- _Your objective_
In the records below, find the line holding "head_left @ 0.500" and the line holding "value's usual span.". Set down both, with every line between them, exactly.

____________

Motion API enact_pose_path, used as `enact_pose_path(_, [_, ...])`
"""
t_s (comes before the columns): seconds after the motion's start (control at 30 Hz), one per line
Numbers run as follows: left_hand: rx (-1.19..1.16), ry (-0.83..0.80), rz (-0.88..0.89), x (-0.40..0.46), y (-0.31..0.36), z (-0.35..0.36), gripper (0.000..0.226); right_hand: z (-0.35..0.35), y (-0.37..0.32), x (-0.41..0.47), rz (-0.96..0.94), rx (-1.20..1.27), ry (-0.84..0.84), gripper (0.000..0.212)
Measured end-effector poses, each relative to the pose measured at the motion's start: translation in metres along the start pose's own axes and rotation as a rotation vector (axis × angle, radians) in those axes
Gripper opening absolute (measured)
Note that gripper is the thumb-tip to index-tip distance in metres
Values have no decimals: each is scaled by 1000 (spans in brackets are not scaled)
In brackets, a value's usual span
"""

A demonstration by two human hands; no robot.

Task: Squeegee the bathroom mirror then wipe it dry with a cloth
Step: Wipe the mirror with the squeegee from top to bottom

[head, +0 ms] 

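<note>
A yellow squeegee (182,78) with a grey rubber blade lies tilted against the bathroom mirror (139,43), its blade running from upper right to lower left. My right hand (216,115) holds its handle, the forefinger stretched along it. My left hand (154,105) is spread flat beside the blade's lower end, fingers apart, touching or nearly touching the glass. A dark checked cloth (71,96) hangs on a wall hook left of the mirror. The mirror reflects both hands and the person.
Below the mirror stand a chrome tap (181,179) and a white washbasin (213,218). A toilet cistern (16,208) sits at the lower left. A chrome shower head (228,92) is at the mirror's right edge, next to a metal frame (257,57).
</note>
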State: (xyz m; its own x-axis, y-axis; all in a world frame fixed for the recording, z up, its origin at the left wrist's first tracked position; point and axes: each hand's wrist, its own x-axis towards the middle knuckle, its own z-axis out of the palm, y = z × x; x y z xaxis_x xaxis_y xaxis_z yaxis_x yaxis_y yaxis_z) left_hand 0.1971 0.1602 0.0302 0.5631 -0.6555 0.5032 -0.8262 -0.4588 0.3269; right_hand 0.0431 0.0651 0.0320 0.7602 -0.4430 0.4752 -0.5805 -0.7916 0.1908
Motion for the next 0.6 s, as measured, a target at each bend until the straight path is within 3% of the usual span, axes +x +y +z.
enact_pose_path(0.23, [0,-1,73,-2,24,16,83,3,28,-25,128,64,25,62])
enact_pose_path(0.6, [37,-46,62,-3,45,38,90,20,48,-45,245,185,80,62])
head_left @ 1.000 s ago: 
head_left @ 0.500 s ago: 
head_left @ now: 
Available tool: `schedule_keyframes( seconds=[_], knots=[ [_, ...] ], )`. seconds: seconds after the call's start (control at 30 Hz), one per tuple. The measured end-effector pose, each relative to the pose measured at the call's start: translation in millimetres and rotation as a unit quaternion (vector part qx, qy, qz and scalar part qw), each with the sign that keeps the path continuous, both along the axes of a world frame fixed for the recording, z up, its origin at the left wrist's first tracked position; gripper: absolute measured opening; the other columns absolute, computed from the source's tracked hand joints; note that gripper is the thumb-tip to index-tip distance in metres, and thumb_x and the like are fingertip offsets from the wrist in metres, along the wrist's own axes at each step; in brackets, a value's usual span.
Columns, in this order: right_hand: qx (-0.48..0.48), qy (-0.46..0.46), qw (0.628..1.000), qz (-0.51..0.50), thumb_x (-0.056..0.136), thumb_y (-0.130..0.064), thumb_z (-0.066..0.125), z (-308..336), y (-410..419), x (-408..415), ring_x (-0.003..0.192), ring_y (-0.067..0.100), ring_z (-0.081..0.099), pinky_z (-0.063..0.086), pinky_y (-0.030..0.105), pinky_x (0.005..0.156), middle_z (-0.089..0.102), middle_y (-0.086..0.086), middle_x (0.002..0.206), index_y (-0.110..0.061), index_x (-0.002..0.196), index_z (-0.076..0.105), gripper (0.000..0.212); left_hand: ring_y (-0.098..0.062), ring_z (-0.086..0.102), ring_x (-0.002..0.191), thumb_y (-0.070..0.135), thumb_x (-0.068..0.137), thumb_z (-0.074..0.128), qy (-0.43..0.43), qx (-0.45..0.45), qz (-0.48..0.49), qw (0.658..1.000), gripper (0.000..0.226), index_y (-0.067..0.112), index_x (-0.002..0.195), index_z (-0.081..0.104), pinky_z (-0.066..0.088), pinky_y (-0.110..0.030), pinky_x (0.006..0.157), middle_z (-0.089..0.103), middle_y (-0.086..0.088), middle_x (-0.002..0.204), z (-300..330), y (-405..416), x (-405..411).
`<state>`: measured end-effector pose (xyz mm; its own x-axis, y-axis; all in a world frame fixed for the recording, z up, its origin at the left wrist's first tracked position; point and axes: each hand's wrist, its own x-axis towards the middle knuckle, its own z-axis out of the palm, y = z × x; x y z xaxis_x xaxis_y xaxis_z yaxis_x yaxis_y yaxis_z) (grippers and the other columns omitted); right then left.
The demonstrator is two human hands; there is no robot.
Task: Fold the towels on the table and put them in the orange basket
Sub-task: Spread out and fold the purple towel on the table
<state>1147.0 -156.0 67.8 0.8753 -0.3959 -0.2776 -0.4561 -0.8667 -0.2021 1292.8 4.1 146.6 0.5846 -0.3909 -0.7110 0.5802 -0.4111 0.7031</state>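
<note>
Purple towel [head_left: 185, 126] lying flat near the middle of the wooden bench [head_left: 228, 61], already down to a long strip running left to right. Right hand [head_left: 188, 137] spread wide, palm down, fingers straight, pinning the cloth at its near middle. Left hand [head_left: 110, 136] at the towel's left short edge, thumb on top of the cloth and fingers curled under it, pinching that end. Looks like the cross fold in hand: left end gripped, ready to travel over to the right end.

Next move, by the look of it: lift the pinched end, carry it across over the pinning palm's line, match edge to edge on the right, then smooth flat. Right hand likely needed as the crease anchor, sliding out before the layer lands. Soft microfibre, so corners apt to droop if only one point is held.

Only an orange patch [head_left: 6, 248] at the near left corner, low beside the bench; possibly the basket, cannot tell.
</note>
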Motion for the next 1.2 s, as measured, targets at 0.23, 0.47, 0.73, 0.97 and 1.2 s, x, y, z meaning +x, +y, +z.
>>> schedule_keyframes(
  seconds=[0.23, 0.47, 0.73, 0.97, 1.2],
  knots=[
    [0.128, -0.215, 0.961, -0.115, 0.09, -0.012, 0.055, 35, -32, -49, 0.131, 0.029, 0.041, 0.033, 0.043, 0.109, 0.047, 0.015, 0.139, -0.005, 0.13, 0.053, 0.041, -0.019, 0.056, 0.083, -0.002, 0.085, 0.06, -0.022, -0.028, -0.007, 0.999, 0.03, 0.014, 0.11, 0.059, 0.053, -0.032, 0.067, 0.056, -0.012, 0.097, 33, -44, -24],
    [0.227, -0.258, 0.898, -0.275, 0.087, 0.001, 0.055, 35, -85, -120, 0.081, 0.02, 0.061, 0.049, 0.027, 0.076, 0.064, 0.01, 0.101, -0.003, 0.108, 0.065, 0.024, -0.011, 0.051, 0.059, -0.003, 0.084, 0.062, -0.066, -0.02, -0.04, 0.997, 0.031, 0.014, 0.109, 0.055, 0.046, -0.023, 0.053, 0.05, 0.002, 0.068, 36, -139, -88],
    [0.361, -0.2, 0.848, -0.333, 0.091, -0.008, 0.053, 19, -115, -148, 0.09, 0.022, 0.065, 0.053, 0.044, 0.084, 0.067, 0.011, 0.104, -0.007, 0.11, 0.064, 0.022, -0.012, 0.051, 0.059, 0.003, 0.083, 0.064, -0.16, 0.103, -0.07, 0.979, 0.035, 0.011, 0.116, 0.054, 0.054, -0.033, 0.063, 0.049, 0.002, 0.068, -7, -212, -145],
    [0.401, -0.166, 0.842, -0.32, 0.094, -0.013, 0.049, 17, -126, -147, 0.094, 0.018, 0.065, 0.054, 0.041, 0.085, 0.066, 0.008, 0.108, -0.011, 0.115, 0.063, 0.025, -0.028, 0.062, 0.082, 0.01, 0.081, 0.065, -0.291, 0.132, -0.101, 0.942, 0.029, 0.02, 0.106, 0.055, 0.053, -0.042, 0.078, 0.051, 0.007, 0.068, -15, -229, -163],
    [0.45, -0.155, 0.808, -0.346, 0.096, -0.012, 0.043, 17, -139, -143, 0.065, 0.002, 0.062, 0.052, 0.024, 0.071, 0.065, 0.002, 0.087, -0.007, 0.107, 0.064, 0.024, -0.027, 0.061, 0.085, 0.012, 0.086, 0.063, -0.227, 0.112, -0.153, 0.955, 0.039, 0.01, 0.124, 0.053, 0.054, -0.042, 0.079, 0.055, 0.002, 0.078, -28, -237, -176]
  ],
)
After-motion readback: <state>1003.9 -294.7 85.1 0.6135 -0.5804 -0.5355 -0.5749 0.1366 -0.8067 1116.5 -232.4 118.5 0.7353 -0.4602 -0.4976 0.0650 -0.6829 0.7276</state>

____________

- _Reply_
head_left @ 0.500 s ago: 
head_left @ now: 
Available tool: `schedule_keyframes( seconds=[_], knots=[ [_, ...] ], )`. seconds: seconds after the call's start (control at 30 Hz), one per tuple. The measured end-effector pose, each relative to the pose measured at the call's start: translation in millimetres and rotation as a unit quaternion (vector part qx, qy, qz and scalar part qw), each with the sign that keeps the path continuous, both along the axes of a world frame fixed for the recording, z up, its origin at the left wrist's first tracked position; gripper: absolute measured opening; the other columns absolute, computed from the source's tracked hand joints; note that gripper is the thumb-tip to index-tip distance in metres, and thumb_x and the like are fingertip offsets from the wrist in metres, along the wrist's own axes at each step; in brackets, a value's usual span.

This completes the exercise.